473,722 Members | 2,168 Online
Bytes | Software Development & Data Engineering Community
+ Post

Home Posts Topics Members FAQ

RegEx to find CFML tags nested in HTML tags

I'm currently developing a tool in perl to search out potential XSS
(Cross Site Scripting) vulnerabilities and correct them in a
ColdFusion based web app. I've been having great success so far,
however, one scenario has me banging my head against the wall.

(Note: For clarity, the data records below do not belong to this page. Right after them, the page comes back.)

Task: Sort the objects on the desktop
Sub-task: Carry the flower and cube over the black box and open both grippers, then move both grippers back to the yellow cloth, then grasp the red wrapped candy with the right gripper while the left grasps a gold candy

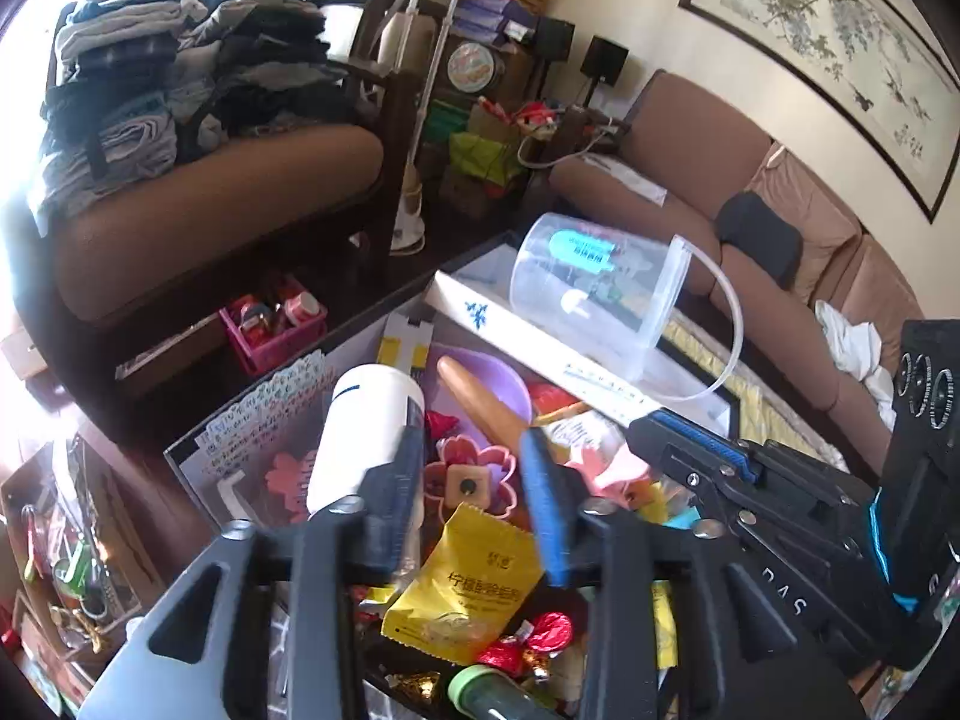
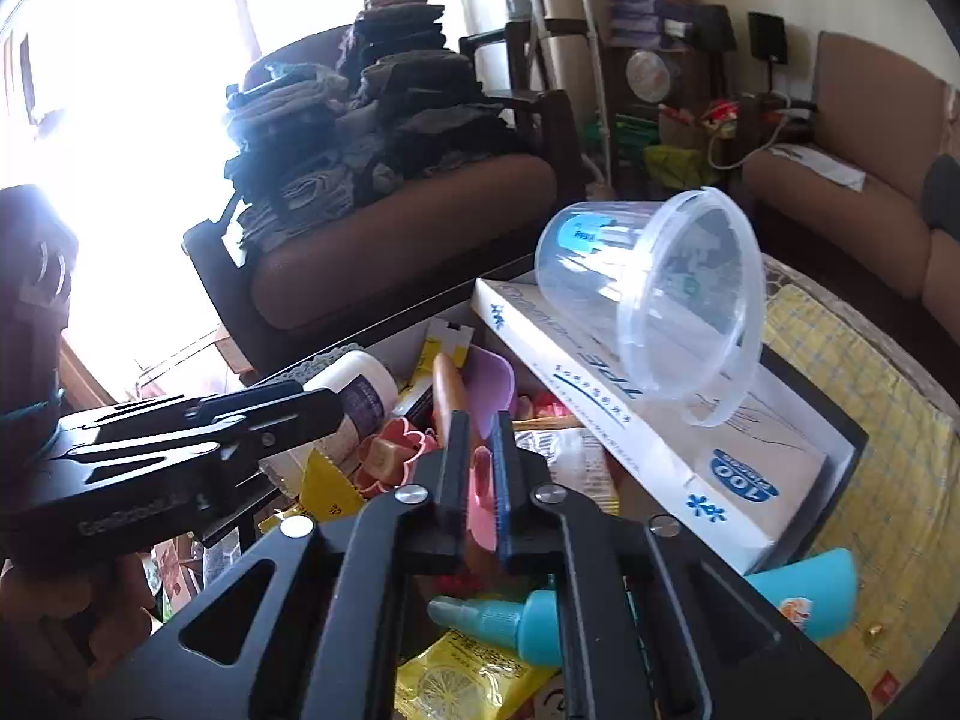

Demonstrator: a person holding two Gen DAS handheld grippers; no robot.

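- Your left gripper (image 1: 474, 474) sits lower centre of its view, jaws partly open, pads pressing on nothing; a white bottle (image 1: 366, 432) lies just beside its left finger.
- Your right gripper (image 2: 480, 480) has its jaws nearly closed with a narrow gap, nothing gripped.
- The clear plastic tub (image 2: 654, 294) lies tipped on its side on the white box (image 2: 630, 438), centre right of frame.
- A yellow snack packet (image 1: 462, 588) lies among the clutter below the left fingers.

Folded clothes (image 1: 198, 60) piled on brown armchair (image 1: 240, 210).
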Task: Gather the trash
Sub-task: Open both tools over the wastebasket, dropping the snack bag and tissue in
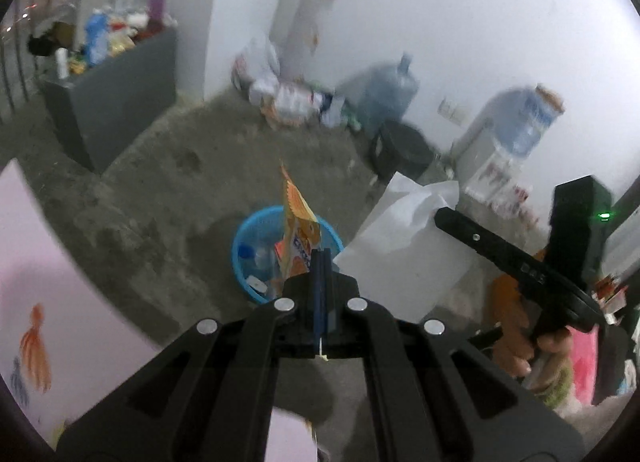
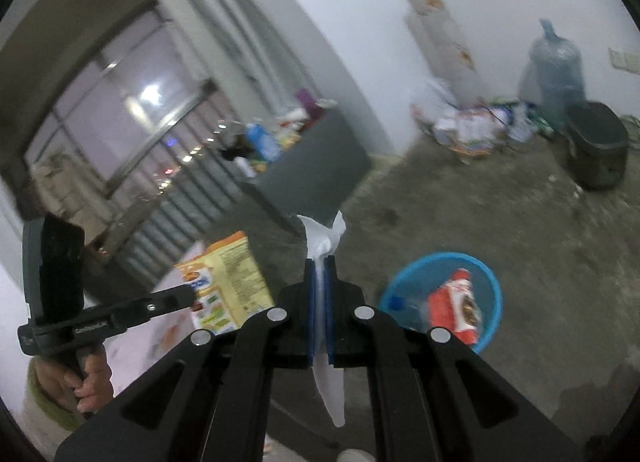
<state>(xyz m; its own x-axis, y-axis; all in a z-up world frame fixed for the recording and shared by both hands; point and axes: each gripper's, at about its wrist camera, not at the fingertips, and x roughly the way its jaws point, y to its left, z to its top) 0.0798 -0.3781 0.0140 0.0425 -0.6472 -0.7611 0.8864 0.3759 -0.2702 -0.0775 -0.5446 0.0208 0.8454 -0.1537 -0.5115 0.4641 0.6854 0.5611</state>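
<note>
My left gripper (image 1: 321, 258) is shut on an orange and yellow snack wrapper (image 1: 298, 230), held above a blue plastic basin (image 1: 256, 234) on the concrete floor. The basin holds a bottle with a blue cap and other trash. My right gripper (image 2: 321, 262) is shut on a white tissue (image 2: 324, 238); in the left wrist view it (image 1: 444, 218) holds the white tissue sheet (image 1: 404, 250) to the right of the wrapper. In the right wrist view the left gripper (image 2: 192, 296) holds the wrapper (image 2: 228, 282) at left, and the basin (image 2: 492, 278) with a red wrapper (image 2: 452, 302) lies at right.
A grey cabinet (image 1: 116, 90) topped with bottles stands at the back left. A pile of trash (image 1: 292, 98), a large water jug (image 1: 388, 94), a dark bin (image 1: 404, 150) and a water dispenser (image 1: 504, 142) line the white wall. A pink sheet (image 1: 48, 282) lies at left.
</note>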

I need a regex to find all <cfoutput ...>...</cfoutput> blocks in a
CFM template. The regex should find all such blocks that are *not*
nested within HTML tags (the tag itself, <cfoutput> blocks located
between an opening and closing tag are OK). In other words a tag that
looks like the following:

<link rel="<cfoutput> #directory#/foo.css</cfoutput>">

should be ignored by the regex.

I have tried this a number of ways, however, I have not ocme up with a
solution yet.

The basic RegEx to match the <cfoutput> block is:

$text =~ s/(<cfoutput[^>]*>.*?<\/cfoutput>)/process_cfoutpu t($1)/sige;

This of course doesn't provide the tag exclusion that I am looking

The next RegEx finds the <cfoutput> block in the tag and continues
matching through the first <cfoutput> block it finds not nested in a
tag, returning too much data.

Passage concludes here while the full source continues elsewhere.